To summarize, lipids are biological molecules that are insoluble in water, but are soluble in non-polar solvents.

Lipids are incredibly good for storing energy, and contain twice as much energy as the same weight of carbohydrates or proteins, so they are the most energy-dense food.Most dietary and storage fats are triglycerides, which consist of a glycerol molecule combined with three carboxylic acids. These can be classified in three ways. Triglycerides can be saturated, which is when the fatty acid chains contain no double bonds in their carboxylic acid chains at all.

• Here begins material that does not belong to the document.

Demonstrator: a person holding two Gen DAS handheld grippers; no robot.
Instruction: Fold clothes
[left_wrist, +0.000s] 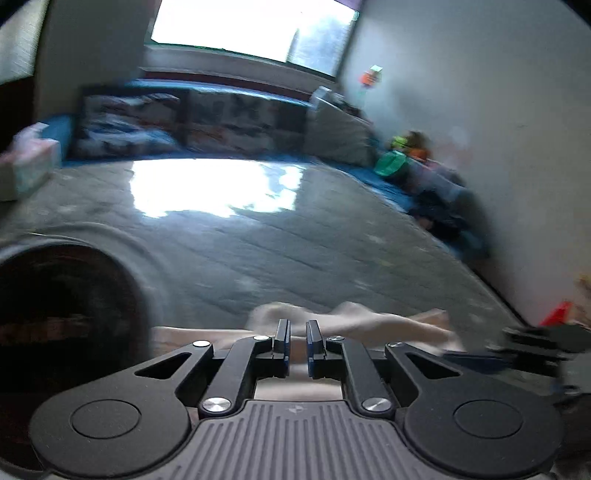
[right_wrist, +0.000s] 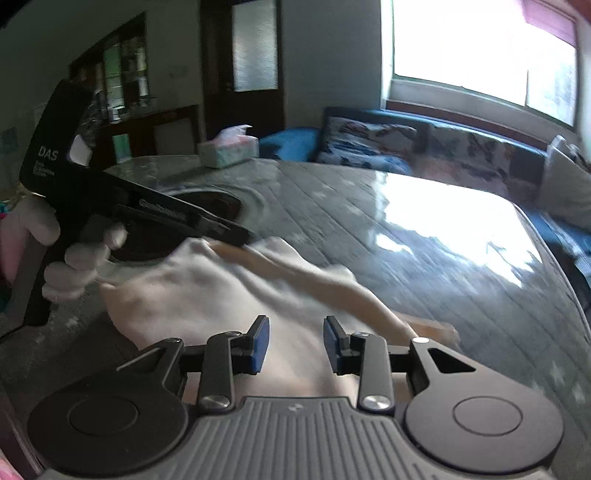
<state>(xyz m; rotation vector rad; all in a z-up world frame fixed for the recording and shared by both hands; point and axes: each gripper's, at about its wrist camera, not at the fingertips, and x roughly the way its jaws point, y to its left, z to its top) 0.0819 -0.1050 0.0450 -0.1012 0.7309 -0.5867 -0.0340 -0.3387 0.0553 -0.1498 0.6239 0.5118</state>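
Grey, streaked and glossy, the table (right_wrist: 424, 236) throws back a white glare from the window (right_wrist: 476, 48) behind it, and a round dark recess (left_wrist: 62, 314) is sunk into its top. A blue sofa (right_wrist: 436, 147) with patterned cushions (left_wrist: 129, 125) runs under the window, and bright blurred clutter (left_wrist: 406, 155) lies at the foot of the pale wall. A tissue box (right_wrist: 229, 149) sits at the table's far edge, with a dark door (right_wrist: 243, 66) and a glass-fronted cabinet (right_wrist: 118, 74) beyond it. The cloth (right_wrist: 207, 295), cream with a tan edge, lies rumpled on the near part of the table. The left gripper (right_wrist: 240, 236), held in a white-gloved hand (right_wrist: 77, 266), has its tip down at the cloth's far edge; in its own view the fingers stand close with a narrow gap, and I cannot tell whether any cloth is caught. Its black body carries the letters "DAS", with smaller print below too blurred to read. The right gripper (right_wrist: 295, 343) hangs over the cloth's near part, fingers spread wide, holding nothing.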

They can also be unsaturated, which is when the triglycerides contain double bonds in their carboxylic acid chains. They can also be trans, which is where the carbons on either side of the double bond are on opposite sides of the double bond.We’ve learned that lipids make up part of the cell membrane in the form of phospholipids. We’ve also learned that lipids can serve as chemical messengers in the form of steroid hormones.

Lesson Objectives

Once you finish this lesson you’ll undertand the basic function of lipids and their various forms.